Identify the line in which "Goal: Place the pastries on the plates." appears, then reproduce that line and all remaining lines of the records word for word.

→ **PROVIDED INFORMATION**
[Start of section]

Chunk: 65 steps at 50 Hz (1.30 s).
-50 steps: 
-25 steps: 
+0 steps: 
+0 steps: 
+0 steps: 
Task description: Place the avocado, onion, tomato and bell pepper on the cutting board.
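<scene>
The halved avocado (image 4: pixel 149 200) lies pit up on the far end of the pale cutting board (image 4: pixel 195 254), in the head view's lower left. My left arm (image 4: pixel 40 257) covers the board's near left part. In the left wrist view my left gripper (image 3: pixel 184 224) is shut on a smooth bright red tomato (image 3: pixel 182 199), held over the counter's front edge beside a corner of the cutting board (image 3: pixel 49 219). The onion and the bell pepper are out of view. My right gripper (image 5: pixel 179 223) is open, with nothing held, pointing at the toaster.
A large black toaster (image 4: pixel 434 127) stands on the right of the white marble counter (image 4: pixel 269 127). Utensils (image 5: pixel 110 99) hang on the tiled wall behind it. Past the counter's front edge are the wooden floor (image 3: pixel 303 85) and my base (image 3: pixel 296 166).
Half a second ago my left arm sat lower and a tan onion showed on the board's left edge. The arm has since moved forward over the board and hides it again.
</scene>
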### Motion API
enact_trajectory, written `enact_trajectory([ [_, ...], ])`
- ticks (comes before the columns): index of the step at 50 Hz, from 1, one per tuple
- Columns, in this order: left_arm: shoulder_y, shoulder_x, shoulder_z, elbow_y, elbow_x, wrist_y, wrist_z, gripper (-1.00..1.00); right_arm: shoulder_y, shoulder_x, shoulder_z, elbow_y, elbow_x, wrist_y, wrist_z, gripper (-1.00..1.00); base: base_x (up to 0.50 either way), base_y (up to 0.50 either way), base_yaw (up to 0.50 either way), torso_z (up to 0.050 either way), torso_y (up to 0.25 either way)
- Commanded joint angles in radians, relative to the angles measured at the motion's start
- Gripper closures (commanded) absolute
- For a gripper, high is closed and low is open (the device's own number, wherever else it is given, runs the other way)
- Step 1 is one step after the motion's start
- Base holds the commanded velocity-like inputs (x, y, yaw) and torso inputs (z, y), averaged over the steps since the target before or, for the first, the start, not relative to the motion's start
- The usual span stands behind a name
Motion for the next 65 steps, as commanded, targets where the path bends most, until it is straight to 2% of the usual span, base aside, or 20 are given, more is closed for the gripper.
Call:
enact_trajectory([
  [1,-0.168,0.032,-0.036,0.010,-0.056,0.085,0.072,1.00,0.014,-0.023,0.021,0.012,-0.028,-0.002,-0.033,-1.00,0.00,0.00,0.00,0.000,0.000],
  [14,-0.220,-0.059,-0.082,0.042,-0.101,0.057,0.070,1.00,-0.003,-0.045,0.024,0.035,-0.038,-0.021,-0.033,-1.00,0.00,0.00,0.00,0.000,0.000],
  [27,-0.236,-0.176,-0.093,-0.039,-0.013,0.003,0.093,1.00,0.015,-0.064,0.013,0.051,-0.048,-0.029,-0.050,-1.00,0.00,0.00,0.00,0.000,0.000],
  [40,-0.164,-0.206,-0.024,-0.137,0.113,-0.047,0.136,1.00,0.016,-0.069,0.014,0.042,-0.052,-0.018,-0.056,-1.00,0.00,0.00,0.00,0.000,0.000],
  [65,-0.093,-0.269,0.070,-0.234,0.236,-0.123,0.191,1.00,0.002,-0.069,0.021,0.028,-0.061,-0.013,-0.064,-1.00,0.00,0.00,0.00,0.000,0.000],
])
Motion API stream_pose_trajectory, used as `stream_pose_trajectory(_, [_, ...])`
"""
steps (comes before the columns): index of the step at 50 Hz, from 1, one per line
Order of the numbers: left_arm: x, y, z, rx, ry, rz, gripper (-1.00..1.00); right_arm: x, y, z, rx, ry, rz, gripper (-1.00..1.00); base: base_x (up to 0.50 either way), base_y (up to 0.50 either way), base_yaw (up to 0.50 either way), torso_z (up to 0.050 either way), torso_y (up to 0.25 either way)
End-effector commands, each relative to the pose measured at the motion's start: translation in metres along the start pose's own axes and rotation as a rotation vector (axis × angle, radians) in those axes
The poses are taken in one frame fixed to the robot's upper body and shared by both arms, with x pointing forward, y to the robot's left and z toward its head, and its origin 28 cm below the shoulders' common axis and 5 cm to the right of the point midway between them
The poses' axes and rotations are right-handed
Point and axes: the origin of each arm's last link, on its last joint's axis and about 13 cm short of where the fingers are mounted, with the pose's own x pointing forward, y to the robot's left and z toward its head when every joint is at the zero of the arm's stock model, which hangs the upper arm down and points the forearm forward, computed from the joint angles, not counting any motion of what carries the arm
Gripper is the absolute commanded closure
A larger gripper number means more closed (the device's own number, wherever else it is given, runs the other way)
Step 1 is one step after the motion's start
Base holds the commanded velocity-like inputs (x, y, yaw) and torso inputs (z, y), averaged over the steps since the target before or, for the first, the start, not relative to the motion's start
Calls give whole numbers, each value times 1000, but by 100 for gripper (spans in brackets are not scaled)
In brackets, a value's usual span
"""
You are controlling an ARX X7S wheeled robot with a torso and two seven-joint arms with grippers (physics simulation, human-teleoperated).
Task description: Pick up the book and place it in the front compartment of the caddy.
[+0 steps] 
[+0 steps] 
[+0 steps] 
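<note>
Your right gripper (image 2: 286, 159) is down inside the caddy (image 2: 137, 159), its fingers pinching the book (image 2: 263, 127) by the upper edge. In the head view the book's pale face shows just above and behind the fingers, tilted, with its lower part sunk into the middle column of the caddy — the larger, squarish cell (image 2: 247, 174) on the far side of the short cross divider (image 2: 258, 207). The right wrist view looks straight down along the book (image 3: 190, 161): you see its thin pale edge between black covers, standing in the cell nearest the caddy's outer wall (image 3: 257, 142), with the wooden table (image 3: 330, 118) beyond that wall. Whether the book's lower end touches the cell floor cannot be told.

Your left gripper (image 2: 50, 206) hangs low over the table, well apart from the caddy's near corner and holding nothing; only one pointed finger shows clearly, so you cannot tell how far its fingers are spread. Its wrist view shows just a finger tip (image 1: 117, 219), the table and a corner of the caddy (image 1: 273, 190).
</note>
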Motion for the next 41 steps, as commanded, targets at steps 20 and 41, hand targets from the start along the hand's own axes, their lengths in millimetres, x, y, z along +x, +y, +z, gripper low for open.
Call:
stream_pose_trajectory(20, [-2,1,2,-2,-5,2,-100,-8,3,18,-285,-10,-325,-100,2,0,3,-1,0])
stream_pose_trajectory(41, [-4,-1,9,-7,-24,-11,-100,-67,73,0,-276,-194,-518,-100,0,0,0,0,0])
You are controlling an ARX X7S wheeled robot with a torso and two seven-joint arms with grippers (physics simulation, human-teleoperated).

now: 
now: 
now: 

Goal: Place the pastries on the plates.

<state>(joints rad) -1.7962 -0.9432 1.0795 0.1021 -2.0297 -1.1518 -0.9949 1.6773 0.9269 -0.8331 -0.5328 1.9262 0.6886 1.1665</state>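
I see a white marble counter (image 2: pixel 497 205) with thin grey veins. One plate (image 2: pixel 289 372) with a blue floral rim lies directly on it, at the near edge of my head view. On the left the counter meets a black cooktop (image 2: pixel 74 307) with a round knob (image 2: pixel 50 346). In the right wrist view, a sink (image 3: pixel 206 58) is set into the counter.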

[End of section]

→ **WRITTEN SOLUTION**
Goal: Place the pastries on the plates.

<state>(joints rad) -1.7962 -0.9432 1.0795 0.1021 -2.0297 -1.1518 -0.9949 1.6773 0.9269 -0.8331 -0.5328 1.9262 0.6886 1.1665</state>
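I see a white marble counter (image 2: pixel 497 205) with thin grey veins. One plate (image 2: pixel 289 372) with a blue floral rim lies directly on it, at the near edge of my head view. On the left the counter meets a black cooktop (image 2: pixel 74 307) with a round knob (image 2: pixel 50 346). In the right wrist view, a sink (image 3: pixel 206 58) is set into the counter.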

No more output will be given for this exercise.